Sie scheint diesen "Prozess" schlicht nicht zu kennen.
Prägnant auf den Punkt gebracht.
out_sider schrieb:Also wenn bekannt ist, dass ein (U-)Häftling schon mal einen Versuch unternommen hat, wird geschaut, sind es echte Versuche gewesen oder nur Aufmerksamkeitsdinger. Waren es echte Versuche steht eig. Lebendkontrolle die ganze Zeit an, im schlimmsten Fall (für den Häftling) alle 15 Minuten, durch den Schieber, oder gar durch öffnen der Zellentür. Was entsprechend auch den Schlaf stört.
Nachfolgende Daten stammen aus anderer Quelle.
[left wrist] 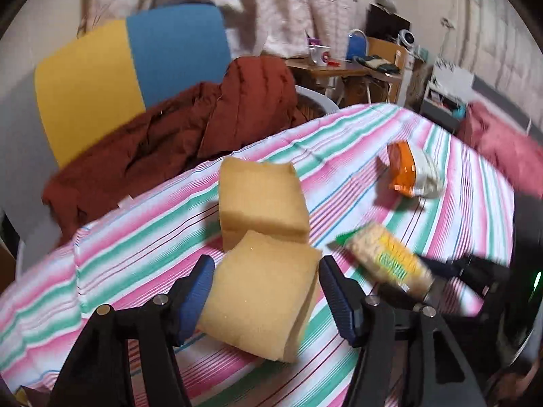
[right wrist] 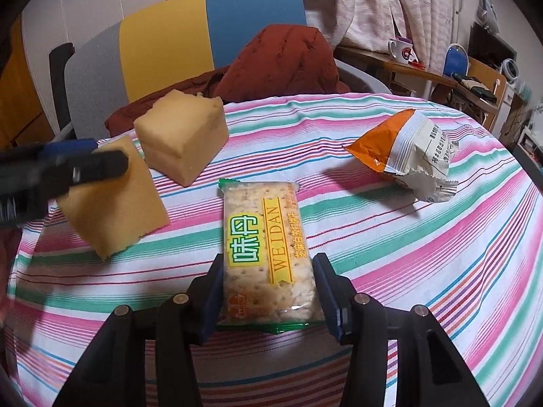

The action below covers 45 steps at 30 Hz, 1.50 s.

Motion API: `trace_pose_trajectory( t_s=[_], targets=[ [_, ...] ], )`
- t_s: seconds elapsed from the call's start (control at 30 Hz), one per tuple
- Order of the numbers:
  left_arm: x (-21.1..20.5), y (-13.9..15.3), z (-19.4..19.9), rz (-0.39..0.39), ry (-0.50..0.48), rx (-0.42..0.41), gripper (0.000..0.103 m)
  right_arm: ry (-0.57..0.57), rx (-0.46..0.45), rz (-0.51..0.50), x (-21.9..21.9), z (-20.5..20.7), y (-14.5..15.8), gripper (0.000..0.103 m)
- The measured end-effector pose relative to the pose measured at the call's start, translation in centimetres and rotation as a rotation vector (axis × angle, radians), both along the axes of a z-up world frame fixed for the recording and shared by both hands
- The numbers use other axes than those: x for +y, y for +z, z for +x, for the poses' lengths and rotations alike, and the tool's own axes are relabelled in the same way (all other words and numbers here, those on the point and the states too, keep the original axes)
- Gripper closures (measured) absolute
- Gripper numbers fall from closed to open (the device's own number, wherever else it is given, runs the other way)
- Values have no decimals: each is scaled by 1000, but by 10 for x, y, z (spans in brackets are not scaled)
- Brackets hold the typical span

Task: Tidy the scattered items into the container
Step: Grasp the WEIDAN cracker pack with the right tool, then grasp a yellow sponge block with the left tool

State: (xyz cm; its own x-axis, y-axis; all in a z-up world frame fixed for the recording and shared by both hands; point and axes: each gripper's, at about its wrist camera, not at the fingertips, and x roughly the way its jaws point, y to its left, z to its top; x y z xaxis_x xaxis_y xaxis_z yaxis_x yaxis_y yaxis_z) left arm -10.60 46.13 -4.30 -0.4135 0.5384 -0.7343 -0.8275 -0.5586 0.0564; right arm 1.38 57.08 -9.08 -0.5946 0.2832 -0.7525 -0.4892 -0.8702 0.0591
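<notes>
A flat yellow sponge (left wrist: 258, 305) lies tilted between the jaws of my left gripper (left wrist: 268, 291). The blue pads stand close to its sides, and a thin gap shows on the right, so the gripper is open. A thicker sponge block (left wrist: 261, 200) rests just beyond it. My right gripper (right wrist: 269, 291) is shut on a packet of crackers (right wrist: 264, 237), with both pads against its long edges. An orange and white snack bag (right wrist: 407, 156) lies farther right on the striped cloth. In the right wrist view, the left gripper (right wrist: 85, 162) hangs over the flat sponge (right wrist: 112, 210), next to the block (right wrist: 183, 139).
A pink, green and white striped cloth (left wrist: 373, 129) covers the table. Behind the far edge stands a chair with a blue and yellow back (left wrist: 135, 61), and a rust-red jacket (left wrist: 152, 142) is draped on it. At the back right, a cluttered desk holds a mug (left wrist: 319, 57).
</notes>
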Motion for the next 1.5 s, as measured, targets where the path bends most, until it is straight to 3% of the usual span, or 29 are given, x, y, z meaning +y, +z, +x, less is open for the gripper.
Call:
trace_pose_trajectory(
  t_s=[0.1,0.47,0.93,1.5],
  targets=[
    [-2,-1,9,-13,3,39,42,0,0,3,0,0,0,52],
    [-40,-3,32,46,84,37,50,-4,-7,36,-4,0,1,53],
    [-92,-17,53,116,185,-63,57,30,31,98,-33,11,13,54],
    [-135,-14,101,196,216,-98,58,63,95,20,-79,45,19,54]
  ],
)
Nachdem sich der 6-fach-Mörder von Stade das Leben genommen hat, habe ich so meine Zweifel, ob sich ein Suizid verhindern lässt, wenn dazu die ernsthafte Absicht besteht. Vorausgesetzt, die Suizidalität war erkennbar.
70% der Borderliner begehen mindestens einen Suizidversuch. Kommen noch Depressionen und PTBS hinzu, dann steigert sich das Risiko nochmals. Ich gehe davon aus, es wurde eine psychiatrische Begutachtung vorgenommen.
Ich würde jedenfalls die Suizidversuche der Angeklagten nicht als Tüttelkram oder Inszenierung betrachten, um seinen Willen durchzusetzen. Dahinter steht nicht nur große seelische Not, sondern ein signifikantes Risiko einer Selbsttötung, die häufig nur deshalb scheitert, weil sie in einer psychischen Ausnahmesituation spontan und unkontrolliert mit den vorhandenen Mitteln versucht wird.